6.3 Volt Heater Confusion

a fine line between stupid and clever

6.3 Volt Heater Confusion

Postby codamedia » Sat May 09, 2009 11:30 am

I am aware that to reduce hum, it is recommended to add 2 x 100ohm resistors (1 on each lead) of the 6.3 line to ground, usually done at the lamp.

When I tried to do this, it immediately blew the 1 amp fuse. I removed the resistors, and installed a new "1 amp" fuse and made sure everything was working properly again – which it was.

When I checked the heater lines more closely I saw something different on this amp. At the end of the chain, just before the last tube (the tremolo tube), one of the lines connected directly to ground. From ground it went to its filament connection on the tube, then to the centre pin of the tube. There were no resistors or caps in this chain. The other 6.3 line went straight to its tube connection.

I found this odd, as all my other tube amps simply connect the 6.3 lines to the tube filaments. There is never a connection to ground unless done through the 100ohm resistors.

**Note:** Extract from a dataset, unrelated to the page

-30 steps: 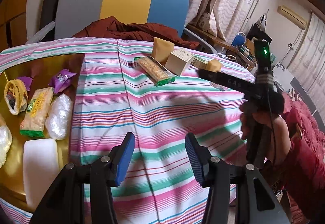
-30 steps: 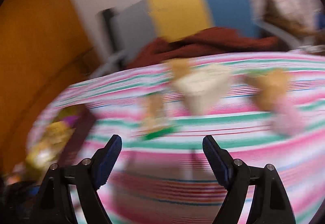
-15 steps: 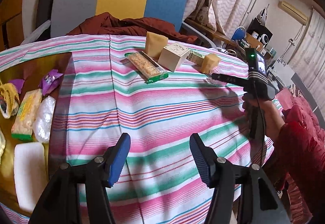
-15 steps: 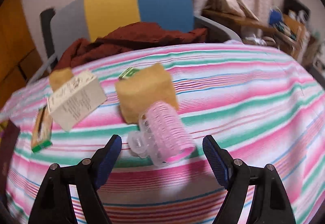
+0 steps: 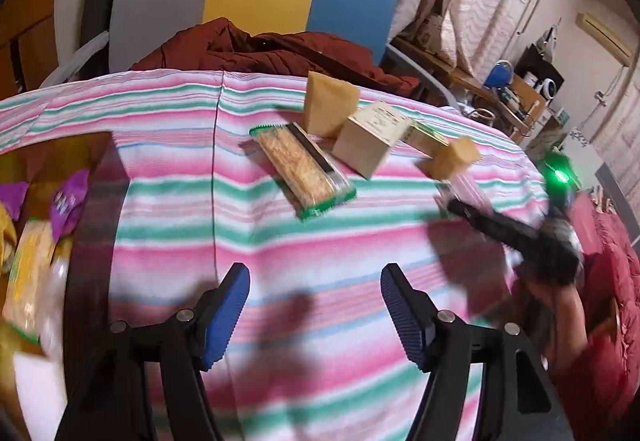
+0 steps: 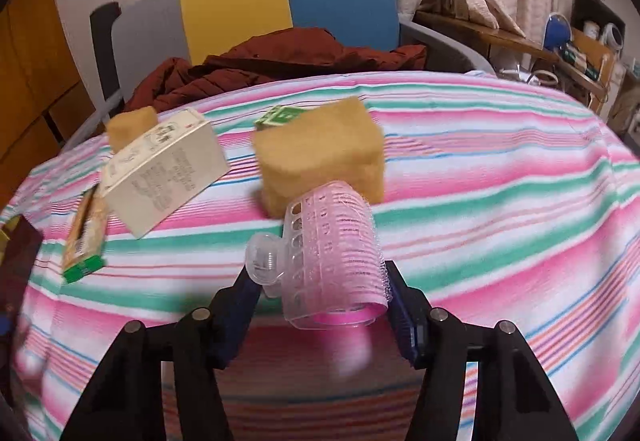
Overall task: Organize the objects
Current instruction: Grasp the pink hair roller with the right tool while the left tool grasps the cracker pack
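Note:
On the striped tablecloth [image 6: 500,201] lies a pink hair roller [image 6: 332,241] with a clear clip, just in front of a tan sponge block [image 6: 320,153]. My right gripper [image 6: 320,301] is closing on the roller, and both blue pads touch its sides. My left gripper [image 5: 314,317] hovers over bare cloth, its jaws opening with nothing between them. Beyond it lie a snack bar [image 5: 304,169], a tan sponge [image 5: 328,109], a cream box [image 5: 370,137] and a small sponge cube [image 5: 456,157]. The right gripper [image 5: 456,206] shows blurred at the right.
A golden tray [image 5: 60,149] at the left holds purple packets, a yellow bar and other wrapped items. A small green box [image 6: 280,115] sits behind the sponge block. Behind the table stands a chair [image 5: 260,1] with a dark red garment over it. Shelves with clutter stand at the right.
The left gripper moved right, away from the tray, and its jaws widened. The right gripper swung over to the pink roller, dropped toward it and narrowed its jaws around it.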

1: Has anyone ever seen this, and can they explain it to me?
2: Would this connection to ground be the reason the fuse whenI tried to install the 100ohm resistors?
3: Is it safe to remove that entire ground connection, and simply connect the second 6.3 line directly to the tube as it normally would be.
4: If 3 is safe to do – can should I then be able to install the 100ohm resistors?
5: Should I just leave well enough alone – LOL!

Thanks,
Sean
codamedia
 
Posts: 12
Joined: Mon Mar 16, 2009 1:29 pm

Postby jonnyeye » Sun May 10, 2009 3:34 pm

The heaters (which are powered by AC) develop a small region of charge which can be coupled to the cathode causing hum, and this effect is reduced by referencing them to some DC voltage instead of leaving them floating. In theory the best hum reduction short of using DC to power the filaments is to reference to some positive voltage, by taking a voltage divider off the B+ to give a stable 30-50V (someone, maybe RCA or GE did a bunch of research in to this). If you're going to do this, you should put a biggish cap (100uf or so, rated for at least the reference voltage) from the reference point to ground, to decouple the filament AC from the power supply. Like this:Image (resize the voltage divider to provide 30-50V at the reference point, and tie it to either side of the filament winding.)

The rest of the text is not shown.